Chrysomela aeneicollis is a species of leaf beetle in the family Chrysomelidae. This organism has been used as a model for studies of natural selection in nature. It is currently being investigated to study effects of environmental change on insect populations, and the evolutionary significance of variation at genes affecting metabolism and the response to stress. It has been included as a study species in the California Conservation Genomics Project, due to its presence in multiple California ecoregions and extensive knowledge of genetic variation, evolutionary ecology, and interactions with other species. Information about its range and comparisons with closely related species can be found in a review of the genus Chrysomela published in the Canadian Entomologist.

==Distribution==
Chrysomela aeneicollis is found in western North America. Populations occur in cooler habitats in coastal regions from northern California to British Columbia, or at high elevations in the Rocky Mountains (Colorado, Alberta) and the Sierra Nevada mountains of California. In California, this leaf beetle occurs in the Sierra Nevada mountains from Lone Pine to Modoc County and coastal populations are found north of San Francisco in Mendocino County.

==Host plant relationships==
Chrysomela aeneicollis belongs to a group of closely related species within the genus Chrysomela that feed on willows or poplars (family Salicaceae) or on alder or birch (family Betulaceae). As immatures (larvae), C. aeneicollis individuals use chemicals extracted from host plant foliage to produce a defensive secretion that they expose when attacked by potential predators. They prefer host willows that contain greater amounts of these chemicals (salicylate-rich) over plants that are salicylate-poor and they are stimulated to feed by salicin.

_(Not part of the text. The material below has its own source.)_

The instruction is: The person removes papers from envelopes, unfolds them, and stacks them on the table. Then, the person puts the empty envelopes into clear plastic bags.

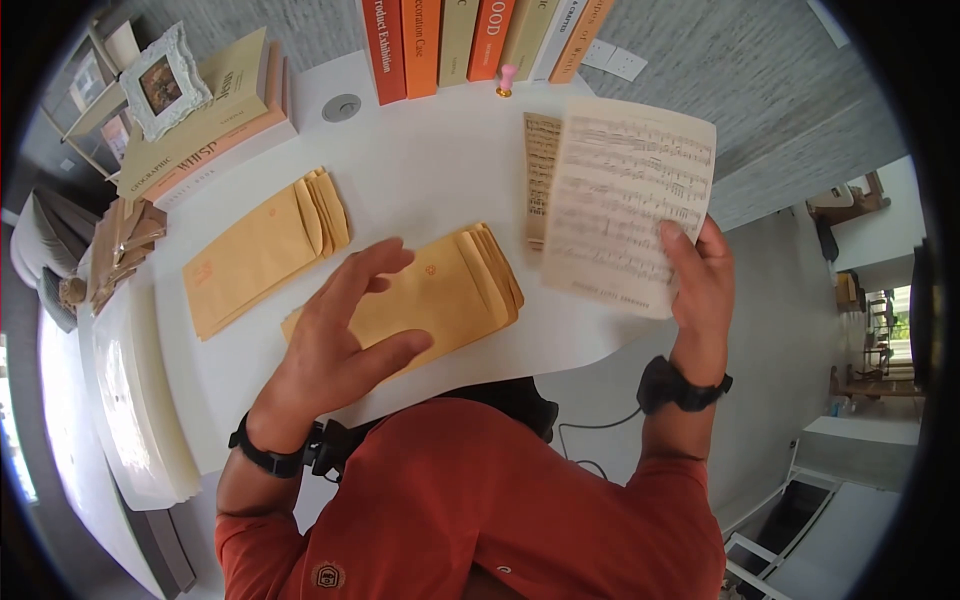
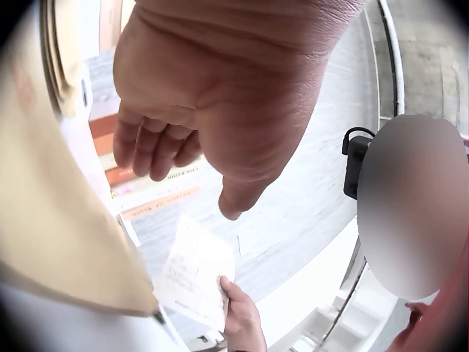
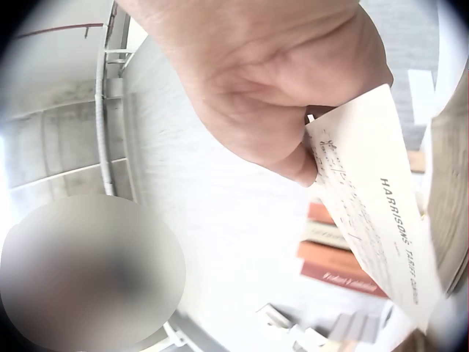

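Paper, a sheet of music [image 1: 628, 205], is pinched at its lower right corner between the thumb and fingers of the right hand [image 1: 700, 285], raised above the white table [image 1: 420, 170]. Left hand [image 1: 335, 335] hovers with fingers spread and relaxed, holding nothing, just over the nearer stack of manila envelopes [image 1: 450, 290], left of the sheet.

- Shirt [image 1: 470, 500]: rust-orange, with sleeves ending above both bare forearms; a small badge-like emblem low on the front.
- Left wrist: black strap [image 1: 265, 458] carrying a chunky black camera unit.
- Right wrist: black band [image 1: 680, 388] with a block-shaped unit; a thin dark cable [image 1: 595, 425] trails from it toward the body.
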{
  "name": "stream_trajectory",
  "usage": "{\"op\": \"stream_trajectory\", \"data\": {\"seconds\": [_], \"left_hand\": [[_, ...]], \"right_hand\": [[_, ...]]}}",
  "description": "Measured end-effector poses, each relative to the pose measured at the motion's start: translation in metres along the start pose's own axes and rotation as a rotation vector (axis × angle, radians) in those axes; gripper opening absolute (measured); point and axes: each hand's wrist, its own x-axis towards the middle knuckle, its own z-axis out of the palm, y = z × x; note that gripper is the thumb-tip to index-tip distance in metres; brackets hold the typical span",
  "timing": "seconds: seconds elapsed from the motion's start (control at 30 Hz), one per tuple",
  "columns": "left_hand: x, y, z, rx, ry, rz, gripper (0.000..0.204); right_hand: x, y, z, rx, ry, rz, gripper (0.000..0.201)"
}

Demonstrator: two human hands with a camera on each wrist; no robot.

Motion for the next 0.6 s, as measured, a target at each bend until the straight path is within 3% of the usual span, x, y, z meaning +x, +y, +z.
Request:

==Natural enemies and host plant use==
The evolutionary significance of the host-plant derived defensive secretions of C. aeneicollis was investigated, with the expectation that larval survival would be greater on salicylate-rich plants than salicylate-poor ones. Field studies on C. aeneicollis revealed that specialist predators cause significant mortality, which reduces or eliminates the benefits of the host-plant derived larval defensive secretion. One of these predators is a fly (Parasyrphus melanderi) that lays its eggs on C. aeneicollis eggs. When they hatch, P. melanderi larvae feed exclusively on eggs and larvae, with no evidence that the defensive secretion repels them. The other important specialist predator is the wasp Symmorphus cristatus, which specializes on C. aeneicollis larvae in their third instar (molt). These two predators act as complementary mortality factors on C. aeneicollis larvae and constitute important components of a food web including the beetle and its natural enemies in the Sierra Nevada mountains of California.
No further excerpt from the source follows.